## Task item
Your copy of the listing should be exact and should contain no pictures.

## Data shown
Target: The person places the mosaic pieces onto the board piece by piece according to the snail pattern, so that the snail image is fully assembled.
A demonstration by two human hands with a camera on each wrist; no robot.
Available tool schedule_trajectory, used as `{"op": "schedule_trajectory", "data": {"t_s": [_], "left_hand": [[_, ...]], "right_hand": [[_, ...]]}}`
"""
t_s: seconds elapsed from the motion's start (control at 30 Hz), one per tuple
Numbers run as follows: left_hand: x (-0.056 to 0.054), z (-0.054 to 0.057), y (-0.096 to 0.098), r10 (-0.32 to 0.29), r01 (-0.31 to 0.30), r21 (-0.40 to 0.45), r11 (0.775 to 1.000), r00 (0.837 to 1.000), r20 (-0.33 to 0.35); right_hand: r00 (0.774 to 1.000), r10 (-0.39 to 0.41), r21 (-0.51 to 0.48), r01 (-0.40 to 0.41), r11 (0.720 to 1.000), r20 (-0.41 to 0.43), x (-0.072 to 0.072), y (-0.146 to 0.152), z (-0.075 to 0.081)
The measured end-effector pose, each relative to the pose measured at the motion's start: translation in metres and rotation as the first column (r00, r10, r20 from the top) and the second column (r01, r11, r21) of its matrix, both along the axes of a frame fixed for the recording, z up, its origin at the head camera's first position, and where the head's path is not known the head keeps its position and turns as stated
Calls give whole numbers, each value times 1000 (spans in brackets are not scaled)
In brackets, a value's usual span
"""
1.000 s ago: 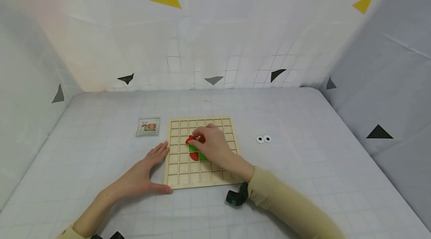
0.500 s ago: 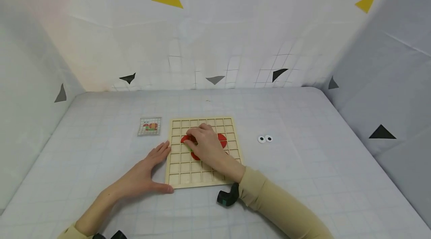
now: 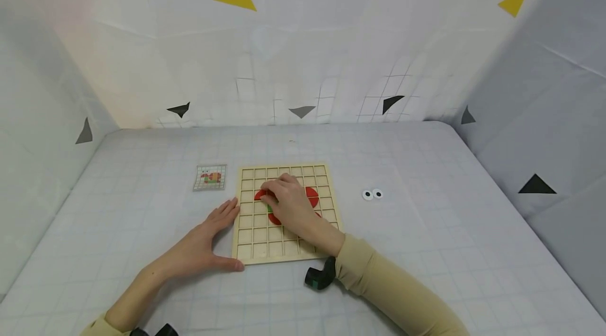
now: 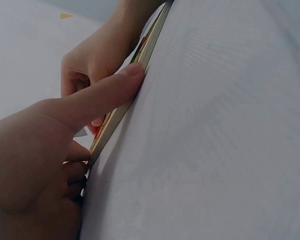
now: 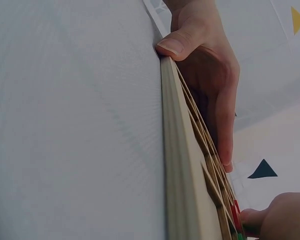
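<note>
A square wooden grid board (image 3: 251,252) lies on the table in the head view. My left hand (image 3: 203,241) rests at its left side, fingers stretched along the edge and thumb at the near left corner. Over the board, my right hand (image 3: 295,210) has its thumb and fingertips together at a red piece (image 3: 260,195) in the left part of the grid. Just below those fingertips show a bit of a green piece (image 3: 270,209) and a rounded red piece (image 3: 274,219). Red rounded pieces (image 3: 312,196) also sit right of the hand, which hides the middle of the pattern.
A small picture card (image 3: 210,177) with a gridded animal design lies left of the board. Two round eye pieces (image 3: 372,194) lie to its right. A black wrist device (image 3: 321,276) is by the right cuff. White sheeting walls (image 3: 303,52) stand behind and at the sides.
My right hand has moved slightly left and down onto the board with the red piece, uncovering red pieces on the right. The left hand stays at the board's edge.
</note>
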State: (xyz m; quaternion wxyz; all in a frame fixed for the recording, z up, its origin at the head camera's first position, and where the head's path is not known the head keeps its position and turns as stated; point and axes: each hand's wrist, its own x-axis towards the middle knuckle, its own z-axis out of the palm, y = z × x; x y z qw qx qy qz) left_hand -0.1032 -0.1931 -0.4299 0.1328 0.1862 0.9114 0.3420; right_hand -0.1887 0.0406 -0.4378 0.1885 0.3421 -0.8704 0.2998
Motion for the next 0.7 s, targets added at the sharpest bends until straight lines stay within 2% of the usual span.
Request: {"op": "schedule_trajectory", "data": {"t_s": [0.17, 0.27, 0.37, 0.5, 0.7], "left_hand": [[0, 1, 1, 1, -1, -2, 1000, 1000, -2], [0, 1, 1, 2, -2, -6, 1000, 1000, 1], [0, 2, 2, 4, -4, -10, 1000, 1000, 4], [0, 2, 3, 7, -7, -17, 1000, 1000, 8], [-1, 1, 3, 18, -17, -32, 999, 1000, 11]], "right_hand": [[1000, -1, -2, 1, 1000, 2, 0, 0, 0], [999, -14, 5, 14, 1000, 39, 1, 1, 2], [992, -25, -23, 28, 999, 127, 2, 6, 7], [968, -13, -88, 36, 995, 249, 4, 21, 13], [950, 36, -146, 11, 989, 312, 5, 58, 14]]}}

## Task answer
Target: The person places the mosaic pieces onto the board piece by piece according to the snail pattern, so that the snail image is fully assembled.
A demonstration by two human hands with a camera on each wrist; no robot.
Available tool schedule_trajectory, used as `{"op": "schedule_trajectory", "data": {"t_s": [_], "left_hand": [[_, ...]], "right_hand": [[_, ...]]}}`
"""
t_s: seconds elapsed from the motion's start (control at 30 Hz), one per tuple
Numbers run as follows: left_hand: x (-0.056 to 0.054), z (-0.054 to 0.057), y (-0.096 to 0.098), r10 (-0.32 to 0.29), r01 (-0.31 to 0.30), r21 (-0.40 to 0.45), r11 (0.775 to 1.000), r00 (0.837 to 1.000), r20 (-0.33 to 0.35); right_hand: r00 (0.774 to 1.000), r10 (-0.39 to 0.41), r21 (-0.51 to 0.48), r01 (-0.40 to 0.41), r11 (0.720 to 1.000), r20 (-0.41 to 0.43), x (-0.072 to 0.072), y (-0.146 to 0.152), z (-0.075 to 0.081)
The measured end-effector pose, each relative to the pose measured at the motion's start: translation in metres and rotation as the first column (r00, r10, r20 from the top) and the second column (r01, r11, r21) of its matrix, both along the axes of a frame fixed for the recording, z up, its origin at the head camera's first position, and where the head's path is not known the head keeps its position and turns as stated
Calls give whole numbers, each value times 1000 (spans in brackets are not scaled)
In brackets, a value's usual span
"""
1.000 s ago: 
0.500 s ago: 
now: 
now: 
now: 
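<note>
A square wooden grid board (image 3: 251,252) lies on the table in the head view. My left hand (image 3: 203,241) rests at its left side, fingers stretched along the edge and thumb at the near left corner. Over the board, my right hand (image 3: 295,210) has its thumb and fingertips together at a red piece (image 3: 260,195) in the left part of the grid. Just below those fingertips show a bit of a green piece (image 3: 270,209) and a rounded red piece (image 3: 274,219). Red rounded pieces (image 3: 312,196) also sit right of the hand, which hides the middle of the pattern.
A small picture card (image 3: 210,177) with a gridded animal design lies left of the board. Two round eye pieces (image 3: 372,194) lie to its right. A black wrist device (image 3: 321,276) is by the right cuff. White sheeting walls (image 3: 303,52) stand behind and at the sides.
My right hand has moved slightly left and down onto the board with the red piece, uncovering red pieces on the right. The left hand stays at the board's edge.
</note>
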State: (xyz m; quaternion wxyz; all in a frame fixed for the recording, z up, its origin at the head camera's first position, and where the head's path is not known the head keeps its position and turns as stated; point and axes: each hand's wrist, its own x-axis towards the middle knuckle, its own z-axis out of the palm, y = z × x; x y z qw qx qy qz) left_hand -0.1032 -0.1931 -0.4299 0.1328 0.1862 0.9114 0.3420; right_hand -0.1887 0.0406 -0.4378 0.1885 0.3421 -0.8704 0.2998
Motion for the next 0.7 s, targets added at the sharpest bends until straight lines stay within 2% of the usual span.
Request: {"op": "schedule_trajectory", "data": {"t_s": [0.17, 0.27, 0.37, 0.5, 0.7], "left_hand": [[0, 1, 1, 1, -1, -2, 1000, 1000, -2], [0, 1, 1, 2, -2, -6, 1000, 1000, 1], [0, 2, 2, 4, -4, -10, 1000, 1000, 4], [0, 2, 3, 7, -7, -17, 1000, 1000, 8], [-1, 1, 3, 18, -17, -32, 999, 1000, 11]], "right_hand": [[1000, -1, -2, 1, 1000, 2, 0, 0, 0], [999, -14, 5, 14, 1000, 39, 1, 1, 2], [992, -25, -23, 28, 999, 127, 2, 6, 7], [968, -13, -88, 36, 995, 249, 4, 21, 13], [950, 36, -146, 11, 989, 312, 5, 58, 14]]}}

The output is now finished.